Directions
Could you report every line from the entries that includes the word "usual"?

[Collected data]
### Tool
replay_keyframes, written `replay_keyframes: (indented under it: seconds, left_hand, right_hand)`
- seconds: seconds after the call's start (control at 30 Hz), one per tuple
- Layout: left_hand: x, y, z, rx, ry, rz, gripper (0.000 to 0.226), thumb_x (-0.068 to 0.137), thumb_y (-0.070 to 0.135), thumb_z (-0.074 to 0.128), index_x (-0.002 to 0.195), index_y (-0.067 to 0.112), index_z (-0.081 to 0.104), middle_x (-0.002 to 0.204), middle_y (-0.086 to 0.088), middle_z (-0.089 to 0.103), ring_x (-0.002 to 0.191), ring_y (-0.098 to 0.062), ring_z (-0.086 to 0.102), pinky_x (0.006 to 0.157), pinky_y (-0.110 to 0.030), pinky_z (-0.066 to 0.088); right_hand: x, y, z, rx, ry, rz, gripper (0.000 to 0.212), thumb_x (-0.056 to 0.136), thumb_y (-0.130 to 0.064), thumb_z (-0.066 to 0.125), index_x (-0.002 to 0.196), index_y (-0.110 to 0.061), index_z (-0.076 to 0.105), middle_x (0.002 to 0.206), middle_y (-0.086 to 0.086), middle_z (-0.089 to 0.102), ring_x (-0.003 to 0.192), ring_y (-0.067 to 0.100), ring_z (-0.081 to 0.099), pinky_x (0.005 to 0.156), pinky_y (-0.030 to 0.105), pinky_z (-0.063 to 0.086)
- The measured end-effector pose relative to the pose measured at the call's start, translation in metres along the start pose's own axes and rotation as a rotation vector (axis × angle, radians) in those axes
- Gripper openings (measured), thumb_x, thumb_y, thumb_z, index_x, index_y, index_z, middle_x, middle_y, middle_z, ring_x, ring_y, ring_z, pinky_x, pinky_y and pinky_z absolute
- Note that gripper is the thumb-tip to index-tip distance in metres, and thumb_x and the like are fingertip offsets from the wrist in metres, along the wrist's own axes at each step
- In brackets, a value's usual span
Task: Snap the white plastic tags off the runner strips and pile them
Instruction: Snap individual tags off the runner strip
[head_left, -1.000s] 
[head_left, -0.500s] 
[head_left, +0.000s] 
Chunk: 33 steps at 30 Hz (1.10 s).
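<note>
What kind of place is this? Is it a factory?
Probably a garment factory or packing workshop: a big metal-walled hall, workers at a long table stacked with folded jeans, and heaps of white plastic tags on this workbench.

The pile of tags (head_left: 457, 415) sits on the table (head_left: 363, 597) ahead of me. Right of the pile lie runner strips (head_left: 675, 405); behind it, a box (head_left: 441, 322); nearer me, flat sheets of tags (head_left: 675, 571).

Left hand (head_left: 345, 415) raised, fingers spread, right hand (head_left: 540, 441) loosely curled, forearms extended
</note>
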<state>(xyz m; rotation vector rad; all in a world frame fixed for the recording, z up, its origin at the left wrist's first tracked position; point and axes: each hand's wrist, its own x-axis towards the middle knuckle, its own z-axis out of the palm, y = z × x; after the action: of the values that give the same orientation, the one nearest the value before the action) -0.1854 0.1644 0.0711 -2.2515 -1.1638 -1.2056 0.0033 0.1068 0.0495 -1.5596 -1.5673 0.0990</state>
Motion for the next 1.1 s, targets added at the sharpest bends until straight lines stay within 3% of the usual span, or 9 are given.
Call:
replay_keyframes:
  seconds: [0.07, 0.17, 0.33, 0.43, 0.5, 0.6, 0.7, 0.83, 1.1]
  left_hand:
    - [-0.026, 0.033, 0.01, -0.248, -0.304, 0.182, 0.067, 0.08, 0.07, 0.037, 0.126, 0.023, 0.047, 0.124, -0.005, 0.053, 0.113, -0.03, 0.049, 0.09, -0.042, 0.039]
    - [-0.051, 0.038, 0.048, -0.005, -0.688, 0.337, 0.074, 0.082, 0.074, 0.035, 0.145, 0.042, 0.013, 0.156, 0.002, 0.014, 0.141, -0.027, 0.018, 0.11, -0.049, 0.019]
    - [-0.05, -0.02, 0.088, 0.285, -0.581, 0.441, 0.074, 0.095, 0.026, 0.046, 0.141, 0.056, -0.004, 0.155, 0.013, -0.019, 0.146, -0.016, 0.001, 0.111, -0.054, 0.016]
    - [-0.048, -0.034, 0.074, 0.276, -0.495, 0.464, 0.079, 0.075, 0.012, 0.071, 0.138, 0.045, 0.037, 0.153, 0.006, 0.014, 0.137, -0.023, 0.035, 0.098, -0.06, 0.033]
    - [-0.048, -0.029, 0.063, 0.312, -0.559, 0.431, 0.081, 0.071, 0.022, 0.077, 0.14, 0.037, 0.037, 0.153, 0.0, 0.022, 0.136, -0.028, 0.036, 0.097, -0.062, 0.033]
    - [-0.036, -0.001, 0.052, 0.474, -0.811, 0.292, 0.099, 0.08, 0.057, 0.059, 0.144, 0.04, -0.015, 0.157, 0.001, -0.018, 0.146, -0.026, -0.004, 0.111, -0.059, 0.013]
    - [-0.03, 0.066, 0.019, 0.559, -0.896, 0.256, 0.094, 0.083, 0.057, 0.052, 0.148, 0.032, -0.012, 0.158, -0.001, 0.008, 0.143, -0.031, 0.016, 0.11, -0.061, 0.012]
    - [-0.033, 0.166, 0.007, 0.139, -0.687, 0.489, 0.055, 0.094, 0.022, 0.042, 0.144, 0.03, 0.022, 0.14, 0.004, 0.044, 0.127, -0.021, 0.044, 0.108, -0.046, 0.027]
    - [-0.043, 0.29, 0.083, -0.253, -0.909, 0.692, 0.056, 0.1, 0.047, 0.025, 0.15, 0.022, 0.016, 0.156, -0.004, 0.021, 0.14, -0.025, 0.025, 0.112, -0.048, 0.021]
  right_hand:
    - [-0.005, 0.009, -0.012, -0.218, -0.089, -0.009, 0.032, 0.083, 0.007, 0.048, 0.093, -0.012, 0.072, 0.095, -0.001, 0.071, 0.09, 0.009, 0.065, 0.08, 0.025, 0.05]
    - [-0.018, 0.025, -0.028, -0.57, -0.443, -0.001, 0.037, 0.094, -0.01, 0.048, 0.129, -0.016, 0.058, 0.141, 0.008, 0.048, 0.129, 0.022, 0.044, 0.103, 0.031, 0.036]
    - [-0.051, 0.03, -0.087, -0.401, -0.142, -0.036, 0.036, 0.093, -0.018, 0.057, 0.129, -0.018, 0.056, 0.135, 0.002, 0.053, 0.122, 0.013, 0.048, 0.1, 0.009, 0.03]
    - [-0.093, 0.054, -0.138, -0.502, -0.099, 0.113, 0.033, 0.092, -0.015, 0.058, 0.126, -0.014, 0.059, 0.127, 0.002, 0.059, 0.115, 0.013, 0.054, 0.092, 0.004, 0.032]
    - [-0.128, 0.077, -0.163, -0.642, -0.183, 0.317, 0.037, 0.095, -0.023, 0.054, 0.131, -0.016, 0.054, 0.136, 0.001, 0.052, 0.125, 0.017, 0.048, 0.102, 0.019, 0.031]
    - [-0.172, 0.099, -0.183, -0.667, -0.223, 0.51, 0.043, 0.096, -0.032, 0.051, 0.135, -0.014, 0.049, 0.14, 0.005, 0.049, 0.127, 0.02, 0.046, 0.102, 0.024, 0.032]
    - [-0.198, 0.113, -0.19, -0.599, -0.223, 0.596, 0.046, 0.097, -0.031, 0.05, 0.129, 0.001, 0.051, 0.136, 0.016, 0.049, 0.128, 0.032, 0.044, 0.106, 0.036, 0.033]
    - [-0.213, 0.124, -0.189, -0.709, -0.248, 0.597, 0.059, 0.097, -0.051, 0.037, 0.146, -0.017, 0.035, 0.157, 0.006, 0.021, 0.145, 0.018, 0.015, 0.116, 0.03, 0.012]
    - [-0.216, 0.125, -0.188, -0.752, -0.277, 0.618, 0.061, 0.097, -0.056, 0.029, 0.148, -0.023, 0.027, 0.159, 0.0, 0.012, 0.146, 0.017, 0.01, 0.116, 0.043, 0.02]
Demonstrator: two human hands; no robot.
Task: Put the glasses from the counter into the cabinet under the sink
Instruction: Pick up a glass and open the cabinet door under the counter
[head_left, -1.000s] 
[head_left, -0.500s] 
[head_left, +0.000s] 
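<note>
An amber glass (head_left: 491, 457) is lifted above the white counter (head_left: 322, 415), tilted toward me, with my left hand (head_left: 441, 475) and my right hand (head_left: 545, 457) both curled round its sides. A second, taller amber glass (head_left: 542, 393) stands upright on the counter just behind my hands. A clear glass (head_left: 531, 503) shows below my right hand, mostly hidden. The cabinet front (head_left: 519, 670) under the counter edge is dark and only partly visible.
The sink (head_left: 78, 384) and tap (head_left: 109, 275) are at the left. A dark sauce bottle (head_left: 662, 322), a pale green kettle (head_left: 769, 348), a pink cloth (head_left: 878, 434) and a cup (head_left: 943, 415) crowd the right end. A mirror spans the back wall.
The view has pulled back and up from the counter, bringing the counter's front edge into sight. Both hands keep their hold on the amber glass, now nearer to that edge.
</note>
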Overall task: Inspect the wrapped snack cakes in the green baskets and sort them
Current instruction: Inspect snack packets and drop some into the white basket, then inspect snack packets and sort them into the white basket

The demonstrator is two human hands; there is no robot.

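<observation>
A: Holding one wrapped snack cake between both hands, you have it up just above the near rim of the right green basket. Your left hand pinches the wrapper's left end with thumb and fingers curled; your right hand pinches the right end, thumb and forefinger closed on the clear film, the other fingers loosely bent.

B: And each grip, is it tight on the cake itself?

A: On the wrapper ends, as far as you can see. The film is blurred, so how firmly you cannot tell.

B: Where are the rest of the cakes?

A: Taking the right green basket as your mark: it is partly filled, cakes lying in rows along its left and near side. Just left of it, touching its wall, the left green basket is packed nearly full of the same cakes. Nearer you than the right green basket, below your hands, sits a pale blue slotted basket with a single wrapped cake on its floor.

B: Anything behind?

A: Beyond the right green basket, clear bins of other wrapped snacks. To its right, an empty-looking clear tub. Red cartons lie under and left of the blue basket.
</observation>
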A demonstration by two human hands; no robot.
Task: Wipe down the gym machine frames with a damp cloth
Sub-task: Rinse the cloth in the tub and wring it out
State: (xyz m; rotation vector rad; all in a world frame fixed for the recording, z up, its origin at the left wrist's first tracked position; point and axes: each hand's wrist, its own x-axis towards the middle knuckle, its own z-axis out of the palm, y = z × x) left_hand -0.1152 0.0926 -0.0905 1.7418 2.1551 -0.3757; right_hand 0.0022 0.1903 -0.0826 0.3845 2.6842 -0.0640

Response
- In brackets, a value's usual span
Motion for the next 1.1 s, targets added at the sharpest bends until straight lines stay within 3% of the usual span, or 9 are given.

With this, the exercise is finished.